Mientras los conservadores británicos se pelean por ser líderes del partido y suceder a Cameron como primer ministro, y mientras los laboristas se empeñan en desagrarse en una lucha interna por desprenderse de su actual líder y nombrar a uno nuevo, todas las miradas se posan sobre Mark Carney, el gobernador del Banco de Inglaterra (BoE).
El señor Carney ha sido muy criticado por involucrarse en la campaña a favor del Bremain al advertir sobre los posibles riesgos económicos de votar por la salida. Algunos le criticaron por que abandonó la tradicional neutralidad política de la institución y pidieron su cabeza.
Carney aseguró después de la votación que la economía británica es una de las más flexibles del mundo y se beneficia de una gran reserva de capital humano, infraestructura de primer orden mundial y del estado de derecho. La salida de la UE no disminuirá estos poderes.
El sistema financiero es más fuerte que en 2008 y la caida de los activos financieros británicos se ha suavizado en los últimos tiempos. Pero según él, nadie debería subestimar el impacto del brexit.
Nadie sabe a ciencia cierta cuan seria será la caída de la economía británica, pero el BoE se está preparando para afrontar un serio decenso en el crecimiento de la demanda. El gobernador les metió prisa a los líderes conservadores para que formulen una estrategia para tener unas buenas relaciones comerciales con la UE y el resto del mundo y para acordar cuanto antes acuerdos comerciales, estudiar la apertura a la inmigración, asegurar la continuidad de los flujos de capitales y confirmar el marco regulatorio adecuado para el sistema regulatorio británico. Cuanto más se retrase la Gran Bretaña en adoptar una estrategia como esta más difícil serán sus circunstancias económicas.
La estrategia que se espera del BoE es una política monetaria más laxa. La institución proporcionará préstamos a los bancos para asegurar que no se quedaran sin dinero. Las tasas de interés de los préstamos que la entidad proporcionará a los bancos también serán más bajas. En resumen, seguir con la misma política monetaria pero ampliándola un poco (o un mucho) más, según como se presenten las circunstancias. En definitiva se trata de evitar que los bancos disminuan sus préstamos al sector privado.
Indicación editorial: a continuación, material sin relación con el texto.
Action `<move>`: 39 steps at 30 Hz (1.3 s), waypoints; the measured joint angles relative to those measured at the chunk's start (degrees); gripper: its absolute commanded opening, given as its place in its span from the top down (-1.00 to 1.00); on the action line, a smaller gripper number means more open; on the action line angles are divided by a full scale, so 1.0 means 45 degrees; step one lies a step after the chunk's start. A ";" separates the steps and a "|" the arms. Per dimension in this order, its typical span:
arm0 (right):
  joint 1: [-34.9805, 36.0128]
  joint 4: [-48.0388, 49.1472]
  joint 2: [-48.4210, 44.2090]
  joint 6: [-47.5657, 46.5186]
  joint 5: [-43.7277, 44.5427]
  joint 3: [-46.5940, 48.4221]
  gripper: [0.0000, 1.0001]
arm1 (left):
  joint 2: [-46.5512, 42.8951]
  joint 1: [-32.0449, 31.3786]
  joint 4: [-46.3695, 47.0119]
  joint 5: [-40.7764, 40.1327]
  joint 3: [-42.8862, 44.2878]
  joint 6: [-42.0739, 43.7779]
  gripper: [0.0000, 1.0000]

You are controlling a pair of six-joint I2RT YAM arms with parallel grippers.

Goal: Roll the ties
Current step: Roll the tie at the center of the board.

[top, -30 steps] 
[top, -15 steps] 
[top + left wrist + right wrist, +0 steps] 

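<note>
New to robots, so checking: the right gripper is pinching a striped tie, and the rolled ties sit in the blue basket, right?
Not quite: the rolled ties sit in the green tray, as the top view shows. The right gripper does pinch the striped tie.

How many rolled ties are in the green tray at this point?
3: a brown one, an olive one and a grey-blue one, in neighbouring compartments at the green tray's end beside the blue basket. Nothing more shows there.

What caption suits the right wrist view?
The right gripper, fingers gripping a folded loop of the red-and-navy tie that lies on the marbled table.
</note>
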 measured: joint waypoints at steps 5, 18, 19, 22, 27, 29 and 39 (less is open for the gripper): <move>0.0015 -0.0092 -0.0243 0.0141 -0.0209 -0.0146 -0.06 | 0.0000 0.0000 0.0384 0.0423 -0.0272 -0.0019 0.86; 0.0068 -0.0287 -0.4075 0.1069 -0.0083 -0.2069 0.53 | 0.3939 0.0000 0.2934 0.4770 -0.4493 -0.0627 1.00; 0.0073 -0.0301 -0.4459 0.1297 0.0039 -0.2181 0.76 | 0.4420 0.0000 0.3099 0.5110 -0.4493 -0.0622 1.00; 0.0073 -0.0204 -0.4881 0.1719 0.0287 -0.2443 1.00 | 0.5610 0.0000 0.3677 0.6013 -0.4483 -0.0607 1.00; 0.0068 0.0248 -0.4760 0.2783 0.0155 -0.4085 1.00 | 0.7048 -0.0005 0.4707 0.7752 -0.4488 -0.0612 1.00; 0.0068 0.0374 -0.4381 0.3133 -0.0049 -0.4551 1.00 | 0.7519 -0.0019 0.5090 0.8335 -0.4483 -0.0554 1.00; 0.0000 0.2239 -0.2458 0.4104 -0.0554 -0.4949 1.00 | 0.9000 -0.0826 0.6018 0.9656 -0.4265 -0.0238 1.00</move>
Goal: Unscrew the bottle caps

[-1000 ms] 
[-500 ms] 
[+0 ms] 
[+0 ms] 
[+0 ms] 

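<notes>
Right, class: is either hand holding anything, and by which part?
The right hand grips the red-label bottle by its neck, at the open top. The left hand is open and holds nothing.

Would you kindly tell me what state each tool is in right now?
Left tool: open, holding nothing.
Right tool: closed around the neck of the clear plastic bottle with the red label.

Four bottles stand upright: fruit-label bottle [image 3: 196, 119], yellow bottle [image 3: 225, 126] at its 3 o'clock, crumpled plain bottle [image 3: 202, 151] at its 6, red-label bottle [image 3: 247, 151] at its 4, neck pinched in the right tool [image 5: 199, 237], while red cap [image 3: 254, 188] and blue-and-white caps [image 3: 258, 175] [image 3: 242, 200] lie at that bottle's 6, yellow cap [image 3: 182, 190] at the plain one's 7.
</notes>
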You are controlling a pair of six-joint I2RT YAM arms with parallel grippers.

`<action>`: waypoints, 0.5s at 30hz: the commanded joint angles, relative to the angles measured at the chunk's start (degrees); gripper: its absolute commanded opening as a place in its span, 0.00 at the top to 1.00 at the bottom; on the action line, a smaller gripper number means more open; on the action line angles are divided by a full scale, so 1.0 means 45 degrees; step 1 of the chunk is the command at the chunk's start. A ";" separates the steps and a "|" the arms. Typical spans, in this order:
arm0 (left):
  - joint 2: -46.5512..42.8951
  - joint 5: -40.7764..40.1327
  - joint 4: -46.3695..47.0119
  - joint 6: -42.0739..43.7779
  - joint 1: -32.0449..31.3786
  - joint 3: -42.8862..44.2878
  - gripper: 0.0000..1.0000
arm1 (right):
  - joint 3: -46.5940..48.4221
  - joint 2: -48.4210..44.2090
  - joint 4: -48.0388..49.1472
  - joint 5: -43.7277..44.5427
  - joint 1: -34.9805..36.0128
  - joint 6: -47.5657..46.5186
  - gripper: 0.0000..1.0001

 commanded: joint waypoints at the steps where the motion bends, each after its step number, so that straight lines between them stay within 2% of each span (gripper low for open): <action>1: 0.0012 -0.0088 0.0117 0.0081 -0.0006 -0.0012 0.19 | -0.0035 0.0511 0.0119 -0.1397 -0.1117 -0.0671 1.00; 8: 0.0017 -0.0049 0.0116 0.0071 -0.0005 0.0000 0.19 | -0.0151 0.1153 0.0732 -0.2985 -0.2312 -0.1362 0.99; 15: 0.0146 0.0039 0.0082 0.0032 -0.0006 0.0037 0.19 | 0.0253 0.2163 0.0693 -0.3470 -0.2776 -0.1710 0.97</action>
La maquinaria del BoE no "cierra por vacaciones". En agosto el BoE realizará el primer informe de previsiones post-brexit.
Por último, Mr. Carney afirmó que es vital que el público le crea. A mi entender esto significa que si la situación empeora, la economía privada (hogares y empresas) deberán solicitar préstamos a sus bancos. Es decir si los bancos privado, animados y respaldados por el BoE, ofrecen más préstamos a sus clientes pero si la oferta cae en saco roto, no se concretará esa mayor oferta de préstamos en préstamos reales y efectivos.